▶ **TASK**:
Starting at the line that contains "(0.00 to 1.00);" and ending at the line that contains "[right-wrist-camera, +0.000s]", the lines below are to be given again exactly, with nothing added.

*** Block opens ***

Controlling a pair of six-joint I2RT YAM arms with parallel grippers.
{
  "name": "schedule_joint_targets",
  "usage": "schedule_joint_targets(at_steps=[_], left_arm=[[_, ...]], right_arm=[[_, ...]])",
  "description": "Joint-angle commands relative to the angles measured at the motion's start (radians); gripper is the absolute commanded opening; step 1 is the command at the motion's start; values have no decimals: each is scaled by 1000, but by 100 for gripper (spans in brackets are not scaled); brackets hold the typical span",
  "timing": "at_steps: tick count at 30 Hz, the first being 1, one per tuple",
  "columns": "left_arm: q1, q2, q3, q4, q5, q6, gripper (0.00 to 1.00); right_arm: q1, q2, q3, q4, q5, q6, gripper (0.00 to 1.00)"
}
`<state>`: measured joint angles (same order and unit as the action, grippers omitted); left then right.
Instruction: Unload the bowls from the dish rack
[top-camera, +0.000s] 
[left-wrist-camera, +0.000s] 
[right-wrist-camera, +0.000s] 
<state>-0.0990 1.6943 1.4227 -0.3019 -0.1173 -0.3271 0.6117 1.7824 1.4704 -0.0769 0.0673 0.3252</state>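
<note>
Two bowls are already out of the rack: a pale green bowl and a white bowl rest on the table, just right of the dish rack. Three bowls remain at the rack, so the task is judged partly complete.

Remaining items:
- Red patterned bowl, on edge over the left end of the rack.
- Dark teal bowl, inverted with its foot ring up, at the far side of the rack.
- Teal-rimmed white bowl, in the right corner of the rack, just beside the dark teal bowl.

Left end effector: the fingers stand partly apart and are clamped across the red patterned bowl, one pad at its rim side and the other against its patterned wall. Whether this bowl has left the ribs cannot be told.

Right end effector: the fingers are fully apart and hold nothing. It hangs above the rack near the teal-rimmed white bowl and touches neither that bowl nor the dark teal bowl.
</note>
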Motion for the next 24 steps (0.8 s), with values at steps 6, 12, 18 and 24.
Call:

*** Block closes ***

▶ **SOLUTION TO THIS EXERCISE**:
  "columns": "left_arm: q1, q2, q3, q4, q5, q6, gripper (0.00 to 1.00); right_arm: q1, q2, q3, q4, q5, q6, gripper (0.00 to 1.00)"
}
`<state>`: measured joint angles (same order and unit as the action, grippers omitted); left then right.
Instruction: Unload the bowls from the dish rack
[top-camera, +0.000s] 
[left-wrist-camera, +0.000s] 
[right-wrist-camera, +0.000s] 

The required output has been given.